Var olmaktan daha önemlisi varlığını korumak olmalı. Burada bir yerlerde ‘’varım’’ demek kolay, peki var olduğunu kimler biliyor? Mesela, ben nefesimin, bedenimin farkında mıyım? Karmaşık konuşalım mı, nasılsa konu ölüm, kendindelik olarak çevrilen (Awareness değil çünkü bu kelime daha çok farkındalığa dikkat çekiyor) mindfulness olgusundan bu yazımda yardım isteyeceğim. Ölüm, var olduğumuzun anlaşılması için gereken sürenin dolması mıdır, yoksa anlamsızca yokluk mu? Yok olmak kendini görememek, tanımlayamamaktır. Benliğin, bilinç düzeyinde ortaya koyduğu kendilik işlev dışıdır. Çoğu zaman bizi tanımlamaz. Tatmin etmez. Eğer öyle olsaydı bu dünyadaki en mutlu insanlar Narsistler olurdu. İnsan ölmekten değil, ölünce kaybolup mutsuz olacağı düşüncesinden korkar.

Bize burada ölümü anlamak için kendindelik (mindfulness) kavramı da lazım olacak.

Dilerseniz hep beraber öldüğümüz anı gözümüzde canlandıralım. Bunu yapabilir misiniz? Zorluyor değil mi? Belki doğal olarak korkuyor olabilirsiniz, olabiliriz. Ortak insanlık hali…

Peki zihninizde bu varoluşsal korkunun sorusu ne oluyor? Neden öldüm, geri dönemez miyim, bunu hak etmedim, hayır olamaz, yalnızım ve bu çok ürkütücü, daha yapacak çok şeyim var, ben yokken beni sevenler ne yapacak, zaman bu kadar kısa olamaz, bunu asla şimdi istemiyorum… İnsan ölmekten değil, ölümle ilgili zihninin karmaşık sorularından korkar.

Sorunuz her neyse o soruyu nazikçe bir köşede tutun, yanına oturun. Sorunuzun gözlerinin içine bakın ve sorunuzla yan yana kalmaya dayanın.
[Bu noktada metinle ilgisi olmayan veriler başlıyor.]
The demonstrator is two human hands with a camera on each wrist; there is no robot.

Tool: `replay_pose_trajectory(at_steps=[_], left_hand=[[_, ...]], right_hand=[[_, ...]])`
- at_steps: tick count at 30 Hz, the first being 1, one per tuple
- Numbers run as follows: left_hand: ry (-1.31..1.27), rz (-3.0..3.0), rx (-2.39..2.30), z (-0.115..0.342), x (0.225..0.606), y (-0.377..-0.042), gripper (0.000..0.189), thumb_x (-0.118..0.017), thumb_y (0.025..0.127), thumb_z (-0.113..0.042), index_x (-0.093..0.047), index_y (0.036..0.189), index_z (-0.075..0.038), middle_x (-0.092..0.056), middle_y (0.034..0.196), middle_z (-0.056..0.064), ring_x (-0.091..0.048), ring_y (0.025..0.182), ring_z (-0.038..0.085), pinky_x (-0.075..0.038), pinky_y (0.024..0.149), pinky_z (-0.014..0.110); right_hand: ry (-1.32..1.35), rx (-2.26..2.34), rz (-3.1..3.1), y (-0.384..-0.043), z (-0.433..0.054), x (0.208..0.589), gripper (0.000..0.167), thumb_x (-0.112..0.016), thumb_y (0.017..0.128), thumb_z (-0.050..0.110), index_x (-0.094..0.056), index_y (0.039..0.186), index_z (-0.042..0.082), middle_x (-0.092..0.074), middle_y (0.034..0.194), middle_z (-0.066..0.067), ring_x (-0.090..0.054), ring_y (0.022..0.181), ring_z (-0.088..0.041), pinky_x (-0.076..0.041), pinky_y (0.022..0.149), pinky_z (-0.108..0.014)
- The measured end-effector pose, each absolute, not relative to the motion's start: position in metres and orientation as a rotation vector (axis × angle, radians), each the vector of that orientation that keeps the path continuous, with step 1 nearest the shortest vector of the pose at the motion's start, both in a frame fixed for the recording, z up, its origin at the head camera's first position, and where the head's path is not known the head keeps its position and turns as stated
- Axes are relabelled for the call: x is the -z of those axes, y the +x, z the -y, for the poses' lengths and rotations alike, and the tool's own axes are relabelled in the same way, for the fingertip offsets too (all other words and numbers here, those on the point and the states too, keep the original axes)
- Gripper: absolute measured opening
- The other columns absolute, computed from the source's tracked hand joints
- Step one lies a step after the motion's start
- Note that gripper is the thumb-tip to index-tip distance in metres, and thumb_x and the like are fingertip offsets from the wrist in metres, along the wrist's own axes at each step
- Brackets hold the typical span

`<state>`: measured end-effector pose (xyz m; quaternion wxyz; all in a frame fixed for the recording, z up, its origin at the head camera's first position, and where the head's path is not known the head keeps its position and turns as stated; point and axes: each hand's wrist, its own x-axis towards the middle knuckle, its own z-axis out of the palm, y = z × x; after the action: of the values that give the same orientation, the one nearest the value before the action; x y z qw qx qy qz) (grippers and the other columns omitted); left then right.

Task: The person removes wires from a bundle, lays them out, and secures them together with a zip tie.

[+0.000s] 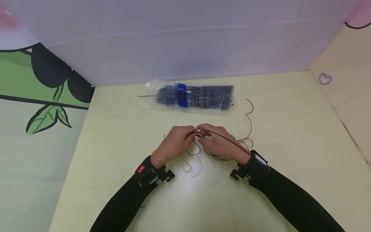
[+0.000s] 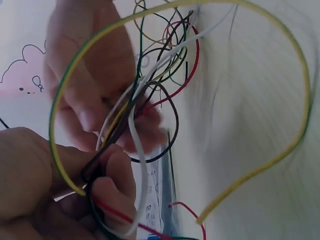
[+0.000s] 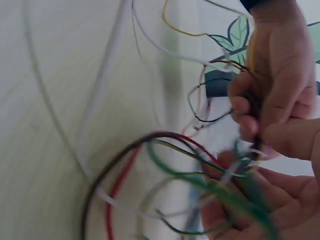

Zor olduğunu biliyorum ama ölümle ilgili en rahatsız edici sorunuzu sevmeye çalışın. Şimdi sorunun boyutundaki kendinizi gözlemleyin. Sorunuz için cevap aramayı şimdilik boş verin. Her soru hemen cevaplanmamalıdır. Hatta cevap aramak soruyu soru olmaktan çıkarıp sorun haline getirir. Dediğimi yapın ve çok zorlanmayacaksanız sorunuz orada dursun. Bakalım cevapsızlığına tahammülünüz arttıkça hayatla ilgili hangi karanlıklarınız aydınlanacak. İnsan ölmekten korkmaz, ölümle ilgili sorularının cevapsızlığından korkar

Şimdiye uyuşmaktan, yani andan kopmaya bahanelerimizle ölümü idrak etmek ne mümkün! Bırakın ölümün idrak boyutunu, kaçmasak, korkmasak yeter dediğinizi duyar gibiyim. Ölüm, o güne kadarki kendindeliğinden doğmaktır. Kendindeyseniz, bilmekten anlamaya, anlamaktan yaşamaya sörfünüzü gözden geçirmelisiniz. Çünkü insan ölmekten değil, pişmanlıktan korkar.

Her pişmanlık erdemsiz bir erteleme içerir.

Nefes aldığımız sürece iki ölüm var ya nefes alamayacağız yahut nefes aldığımızı fark etmediğimiz şekilde yaşayacağız. İlkini bilmiyorum lakin ikincisi ıstırabın ıstırarını konuşturuyor.  Nasıl anlatsam, hani kuruyan dallarını göğe gösterip yağmur dileyen ağaç gibi… İnsan ölmekten korkmaz, artık isteyemeyecek olmaktan korkar.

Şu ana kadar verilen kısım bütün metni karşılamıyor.